- [What the task asks]:
Scan the records for the word "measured". Copy each line that includes it.

╭─ Dataset excerpts

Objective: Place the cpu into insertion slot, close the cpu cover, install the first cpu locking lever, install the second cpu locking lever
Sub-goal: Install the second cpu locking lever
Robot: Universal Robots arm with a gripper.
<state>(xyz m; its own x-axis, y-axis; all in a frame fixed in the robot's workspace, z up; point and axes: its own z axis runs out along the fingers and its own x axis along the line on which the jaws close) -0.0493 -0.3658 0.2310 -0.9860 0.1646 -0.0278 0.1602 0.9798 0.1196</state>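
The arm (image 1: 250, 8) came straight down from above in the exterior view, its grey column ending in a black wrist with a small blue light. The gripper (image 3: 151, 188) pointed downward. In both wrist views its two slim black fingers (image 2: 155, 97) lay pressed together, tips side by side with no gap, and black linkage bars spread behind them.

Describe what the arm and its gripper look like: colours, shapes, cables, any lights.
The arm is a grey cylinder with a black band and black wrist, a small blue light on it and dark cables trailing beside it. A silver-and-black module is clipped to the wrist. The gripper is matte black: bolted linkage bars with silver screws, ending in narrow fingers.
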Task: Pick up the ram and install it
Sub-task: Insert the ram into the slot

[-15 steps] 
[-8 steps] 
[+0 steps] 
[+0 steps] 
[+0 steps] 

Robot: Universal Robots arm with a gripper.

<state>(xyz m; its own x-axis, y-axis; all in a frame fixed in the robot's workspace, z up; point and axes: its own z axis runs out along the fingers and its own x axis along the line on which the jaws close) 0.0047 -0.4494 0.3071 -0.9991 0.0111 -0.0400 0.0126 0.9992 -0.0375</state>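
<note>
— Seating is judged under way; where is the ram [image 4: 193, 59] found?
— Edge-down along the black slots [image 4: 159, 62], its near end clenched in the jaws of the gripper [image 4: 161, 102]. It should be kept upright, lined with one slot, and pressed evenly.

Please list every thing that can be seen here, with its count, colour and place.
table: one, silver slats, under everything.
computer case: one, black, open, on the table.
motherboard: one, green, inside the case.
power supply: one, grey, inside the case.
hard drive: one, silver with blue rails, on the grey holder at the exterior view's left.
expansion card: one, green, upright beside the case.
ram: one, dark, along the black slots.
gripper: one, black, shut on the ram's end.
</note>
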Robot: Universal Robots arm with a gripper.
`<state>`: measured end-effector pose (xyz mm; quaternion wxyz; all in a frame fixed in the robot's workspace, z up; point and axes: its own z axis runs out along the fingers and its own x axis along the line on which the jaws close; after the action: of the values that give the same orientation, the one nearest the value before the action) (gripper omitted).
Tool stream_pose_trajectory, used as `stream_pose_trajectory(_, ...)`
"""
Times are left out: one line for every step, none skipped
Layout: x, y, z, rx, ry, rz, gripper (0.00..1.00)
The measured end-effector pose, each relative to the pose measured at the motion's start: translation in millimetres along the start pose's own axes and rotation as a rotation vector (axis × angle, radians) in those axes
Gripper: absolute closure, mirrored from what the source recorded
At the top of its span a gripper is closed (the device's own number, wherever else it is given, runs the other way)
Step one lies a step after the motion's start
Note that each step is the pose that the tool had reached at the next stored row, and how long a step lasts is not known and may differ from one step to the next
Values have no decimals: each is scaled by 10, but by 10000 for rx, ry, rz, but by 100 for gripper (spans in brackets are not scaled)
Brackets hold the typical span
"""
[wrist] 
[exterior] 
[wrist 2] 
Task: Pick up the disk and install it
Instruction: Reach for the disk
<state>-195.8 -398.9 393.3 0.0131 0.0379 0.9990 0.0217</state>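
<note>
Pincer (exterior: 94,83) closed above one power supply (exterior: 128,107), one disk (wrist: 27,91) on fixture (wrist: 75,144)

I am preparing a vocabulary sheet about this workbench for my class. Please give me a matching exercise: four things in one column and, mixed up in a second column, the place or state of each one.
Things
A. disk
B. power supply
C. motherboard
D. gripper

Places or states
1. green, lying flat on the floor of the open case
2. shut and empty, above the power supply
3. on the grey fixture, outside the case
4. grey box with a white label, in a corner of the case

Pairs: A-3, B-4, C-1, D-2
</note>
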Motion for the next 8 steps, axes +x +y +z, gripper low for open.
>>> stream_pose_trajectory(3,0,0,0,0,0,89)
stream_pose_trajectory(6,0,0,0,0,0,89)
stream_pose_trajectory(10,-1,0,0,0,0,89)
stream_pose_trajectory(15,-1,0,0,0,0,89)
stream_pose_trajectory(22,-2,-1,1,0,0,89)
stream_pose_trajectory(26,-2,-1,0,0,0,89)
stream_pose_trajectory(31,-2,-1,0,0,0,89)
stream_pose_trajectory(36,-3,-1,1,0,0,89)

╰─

- [Solution for this task]:
`<state>`: measured end-effector pose (xyz mm; quaternion wxyz; all in a frame fixed in the robot's workspace, z up; point and axes: its own z axis runs out along the fingers and its own x axis along the line on which the jaws close; after the action: of the values that give the same orientation, the one nearest the value before the action) (gripper omitted).
The measured end-effector pose, each relative to the pose measured at the motion's start: translation in millimetres along the start pose's own axes and rotation as a rotation vector (axis × angle, radians) in those axes

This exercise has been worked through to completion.